--- Aim of the task ---
Set down exactly the lines below between the line holding "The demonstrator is" and the line holding "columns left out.", inclusive; no other line belongs in the answer.

--- Stored data ---
^^^^

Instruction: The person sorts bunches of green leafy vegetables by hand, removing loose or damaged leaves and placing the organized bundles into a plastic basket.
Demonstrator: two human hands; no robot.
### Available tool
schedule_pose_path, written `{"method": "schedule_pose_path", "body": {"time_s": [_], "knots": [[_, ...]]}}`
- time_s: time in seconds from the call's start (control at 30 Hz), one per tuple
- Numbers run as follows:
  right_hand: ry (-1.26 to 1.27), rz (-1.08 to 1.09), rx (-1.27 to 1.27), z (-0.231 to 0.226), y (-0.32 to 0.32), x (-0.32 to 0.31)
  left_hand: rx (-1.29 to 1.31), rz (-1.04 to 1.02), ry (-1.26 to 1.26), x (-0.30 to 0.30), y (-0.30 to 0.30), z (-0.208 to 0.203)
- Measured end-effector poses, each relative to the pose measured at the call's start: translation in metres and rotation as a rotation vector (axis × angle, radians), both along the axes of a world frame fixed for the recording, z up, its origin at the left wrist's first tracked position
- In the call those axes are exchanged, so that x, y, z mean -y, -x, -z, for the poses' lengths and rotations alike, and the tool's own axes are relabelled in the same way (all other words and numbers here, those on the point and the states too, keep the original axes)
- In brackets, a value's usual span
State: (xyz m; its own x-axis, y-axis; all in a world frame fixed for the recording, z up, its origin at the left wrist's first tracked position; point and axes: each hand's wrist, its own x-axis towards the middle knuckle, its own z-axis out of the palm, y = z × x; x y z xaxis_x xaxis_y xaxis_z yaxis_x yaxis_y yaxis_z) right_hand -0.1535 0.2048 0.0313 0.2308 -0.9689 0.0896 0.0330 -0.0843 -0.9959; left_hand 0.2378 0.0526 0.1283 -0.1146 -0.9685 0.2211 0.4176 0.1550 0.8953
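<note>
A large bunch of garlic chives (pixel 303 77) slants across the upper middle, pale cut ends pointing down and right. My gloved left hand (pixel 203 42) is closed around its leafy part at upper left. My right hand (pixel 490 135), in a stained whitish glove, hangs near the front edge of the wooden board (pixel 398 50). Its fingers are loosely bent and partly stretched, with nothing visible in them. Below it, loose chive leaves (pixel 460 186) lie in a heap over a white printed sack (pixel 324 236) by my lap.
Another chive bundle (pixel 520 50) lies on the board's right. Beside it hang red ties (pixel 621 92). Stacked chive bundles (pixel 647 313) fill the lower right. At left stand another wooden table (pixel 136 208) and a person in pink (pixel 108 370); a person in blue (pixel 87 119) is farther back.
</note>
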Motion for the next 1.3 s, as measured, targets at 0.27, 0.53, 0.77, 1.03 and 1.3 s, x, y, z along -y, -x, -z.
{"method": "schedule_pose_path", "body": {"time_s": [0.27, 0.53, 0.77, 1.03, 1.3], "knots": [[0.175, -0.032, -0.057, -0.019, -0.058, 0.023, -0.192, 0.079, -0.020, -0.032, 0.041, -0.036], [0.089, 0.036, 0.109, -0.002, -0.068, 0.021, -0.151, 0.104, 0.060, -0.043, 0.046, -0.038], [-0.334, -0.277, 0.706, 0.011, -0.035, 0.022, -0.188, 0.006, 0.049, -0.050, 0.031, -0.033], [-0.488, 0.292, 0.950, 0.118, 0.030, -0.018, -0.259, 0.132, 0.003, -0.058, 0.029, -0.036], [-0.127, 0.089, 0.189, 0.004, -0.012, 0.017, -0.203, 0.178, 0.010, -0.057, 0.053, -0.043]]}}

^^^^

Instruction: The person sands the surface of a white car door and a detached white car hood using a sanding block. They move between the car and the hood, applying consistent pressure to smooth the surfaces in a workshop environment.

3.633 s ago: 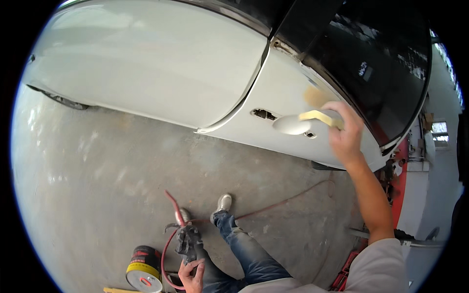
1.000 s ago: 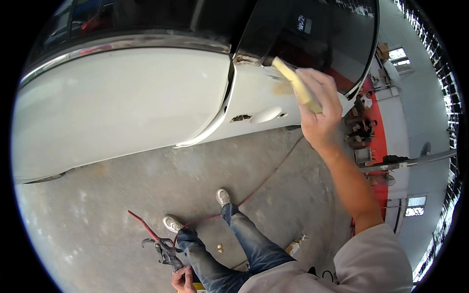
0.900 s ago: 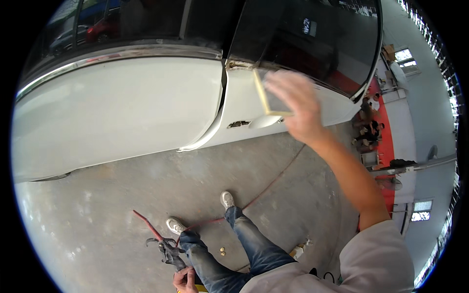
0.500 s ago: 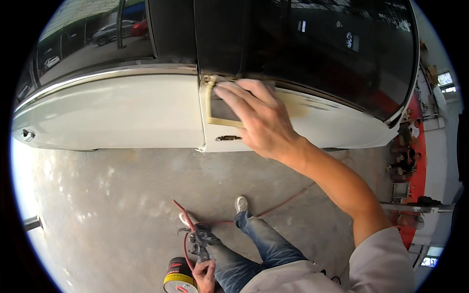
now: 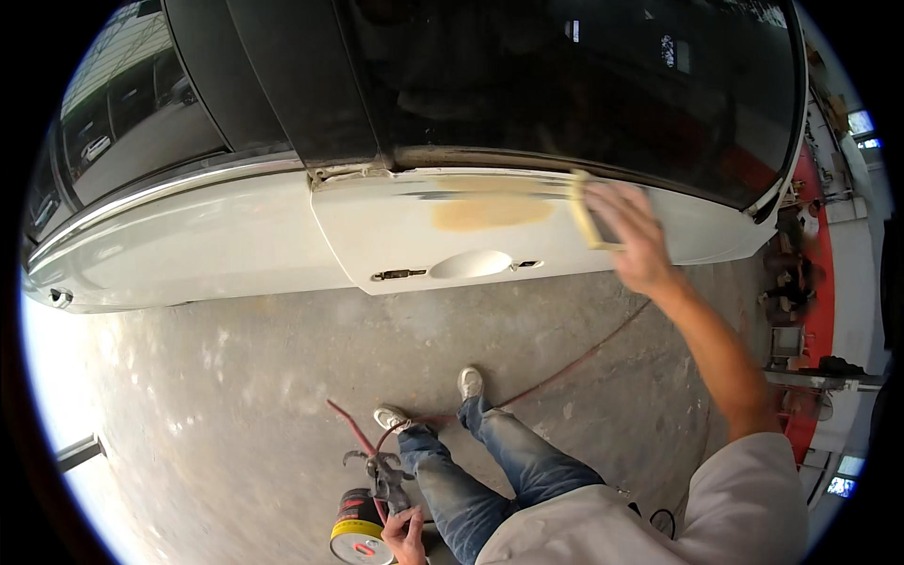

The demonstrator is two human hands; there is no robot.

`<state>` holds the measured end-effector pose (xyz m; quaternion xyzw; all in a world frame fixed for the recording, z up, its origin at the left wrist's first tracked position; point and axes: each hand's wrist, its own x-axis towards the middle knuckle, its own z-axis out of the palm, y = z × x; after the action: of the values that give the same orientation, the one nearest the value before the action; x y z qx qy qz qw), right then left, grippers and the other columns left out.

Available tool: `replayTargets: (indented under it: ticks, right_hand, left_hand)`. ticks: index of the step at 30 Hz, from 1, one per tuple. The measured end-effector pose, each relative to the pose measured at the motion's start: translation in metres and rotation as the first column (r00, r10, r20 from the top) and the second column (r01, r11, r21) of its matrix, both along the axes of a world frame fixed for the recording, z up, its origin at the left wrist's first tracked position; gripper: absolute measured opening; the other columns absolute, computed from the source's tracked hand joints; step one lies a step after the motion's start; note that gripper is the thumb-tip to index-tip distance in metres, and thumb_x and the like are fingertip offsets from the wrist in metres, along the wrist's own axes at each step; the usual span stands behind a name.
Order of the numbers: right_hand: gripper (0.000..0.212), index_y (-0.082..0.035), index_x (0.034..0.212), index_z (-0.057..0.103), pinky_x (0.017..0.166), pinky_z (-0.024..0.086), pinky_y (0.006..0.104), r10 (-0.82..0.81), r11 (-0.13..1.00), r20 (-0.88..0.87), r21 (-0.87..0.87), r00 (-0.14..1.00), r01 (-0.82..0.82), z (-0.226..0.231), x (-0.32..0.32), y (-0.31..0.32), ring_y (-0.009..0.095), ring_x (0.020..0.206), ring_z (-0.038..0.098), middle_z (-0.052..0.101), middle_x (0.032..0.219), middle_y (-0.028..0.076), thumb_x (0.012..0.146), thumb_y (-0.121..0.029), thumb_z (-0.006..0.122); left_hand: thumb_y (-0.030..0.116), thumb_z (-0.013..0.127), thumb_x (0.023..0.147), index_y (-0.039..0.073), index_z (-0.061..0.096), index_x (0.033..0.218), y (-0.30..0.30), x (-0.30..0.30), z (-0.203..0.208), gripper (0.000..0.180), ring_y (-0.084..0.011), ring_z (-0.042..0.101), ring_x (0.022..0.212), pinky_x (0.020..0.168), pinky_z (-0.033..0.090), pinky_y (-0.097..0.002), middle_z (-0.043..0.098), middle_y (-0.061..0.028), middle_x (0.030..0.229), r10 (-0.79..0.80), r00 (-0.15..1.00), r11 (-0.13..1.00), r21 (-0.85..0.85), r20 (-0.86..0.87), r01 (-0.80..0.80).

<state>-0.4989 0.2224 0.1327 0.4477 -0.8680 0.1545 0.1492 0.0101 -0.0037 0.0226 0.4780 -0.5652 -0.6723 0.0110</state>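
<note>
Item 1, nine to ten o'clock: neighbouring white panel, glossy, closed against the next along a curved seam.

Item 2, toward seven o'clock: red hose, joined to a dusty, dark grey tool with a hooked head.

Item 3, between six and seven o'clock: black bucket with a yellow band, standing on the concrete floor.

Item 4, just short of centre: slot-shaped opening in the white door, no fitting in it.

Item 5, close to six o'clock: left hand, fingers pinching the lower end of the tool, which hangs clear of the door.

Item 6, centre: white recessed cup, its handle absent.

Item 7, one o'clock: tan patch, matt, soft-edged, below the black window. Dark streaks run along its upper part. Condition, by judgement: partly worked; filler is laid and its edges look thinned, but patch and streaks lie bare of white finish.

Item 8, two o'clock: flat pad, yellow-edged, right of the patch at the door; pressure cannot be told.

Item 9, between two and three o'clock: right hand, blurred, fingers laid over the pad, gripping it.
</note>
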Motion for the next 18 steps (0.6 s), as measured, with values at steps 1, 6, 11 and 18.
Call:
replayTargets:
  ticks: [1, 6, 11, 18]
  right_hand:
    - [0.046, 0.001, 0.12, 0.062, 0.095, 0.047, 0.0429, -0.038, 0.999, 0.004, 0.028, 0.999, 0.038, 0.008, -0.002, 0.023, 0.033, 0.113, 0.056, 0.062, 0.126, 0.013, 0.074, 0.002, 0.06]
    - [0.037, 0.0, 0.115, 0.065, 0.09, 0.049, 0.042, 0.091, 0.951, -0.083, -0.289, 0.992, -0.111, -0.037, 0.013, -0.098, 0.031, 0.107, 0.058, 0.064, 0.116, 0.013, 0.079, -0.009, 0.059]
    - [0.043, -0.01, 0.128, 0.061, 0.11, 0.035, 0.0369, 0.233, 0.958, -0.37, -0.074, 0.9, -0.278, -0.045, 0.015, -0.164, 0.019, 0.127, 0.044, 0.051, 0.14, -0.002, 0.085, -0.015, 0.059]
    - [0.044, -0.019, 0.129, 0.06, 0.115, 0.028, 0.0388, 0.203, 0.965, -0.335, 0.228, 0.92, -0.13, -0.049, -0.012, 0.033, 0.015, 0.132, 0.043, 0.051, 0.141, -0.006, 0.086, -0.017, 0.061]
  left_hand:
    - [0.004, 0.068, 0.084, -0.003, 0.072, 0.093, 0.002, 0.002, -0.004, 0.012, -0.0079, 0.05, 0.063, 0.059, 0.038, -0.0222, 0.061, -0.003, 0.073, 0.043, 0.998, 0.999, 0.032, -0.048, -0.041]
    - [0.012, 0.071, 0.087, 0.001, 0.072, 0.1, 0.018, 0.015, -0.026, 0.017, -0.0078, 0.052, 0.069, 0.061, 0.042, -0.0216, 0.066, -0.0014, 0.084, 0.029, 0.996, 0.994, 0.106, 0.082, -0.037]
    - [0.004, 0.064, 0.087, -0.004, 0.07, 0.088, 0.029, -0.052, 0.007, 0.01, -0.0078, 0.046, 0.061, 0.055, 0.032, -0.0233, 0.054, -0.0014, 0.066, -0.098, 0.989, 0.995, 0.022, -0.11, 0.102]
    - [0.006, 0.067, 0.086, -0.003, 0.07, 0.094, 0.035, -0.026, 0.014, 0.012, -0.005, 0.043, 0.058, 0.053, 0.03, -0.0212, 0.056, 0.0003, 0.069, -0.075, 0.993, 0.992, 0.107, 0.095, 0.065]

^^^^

--- Expected answer ---
The demonstrator is two human hands; there is no robot.

`<state>` holds the measured end-effector pose (xyz m; quaternion xyzw; all in a world frame fixed for the recording, z up, its origin at the left wrist's first tracked position; point and axes: each hand's wrist, its own x-axis towards the middle knuckle, its own z-axis out of the palm, y = z × x; after the action: of the values that give the same orientation, the one nearest the value before the action; x y z qx qy qz qw), right then left, grippers and the other columns left out.

This completes the response.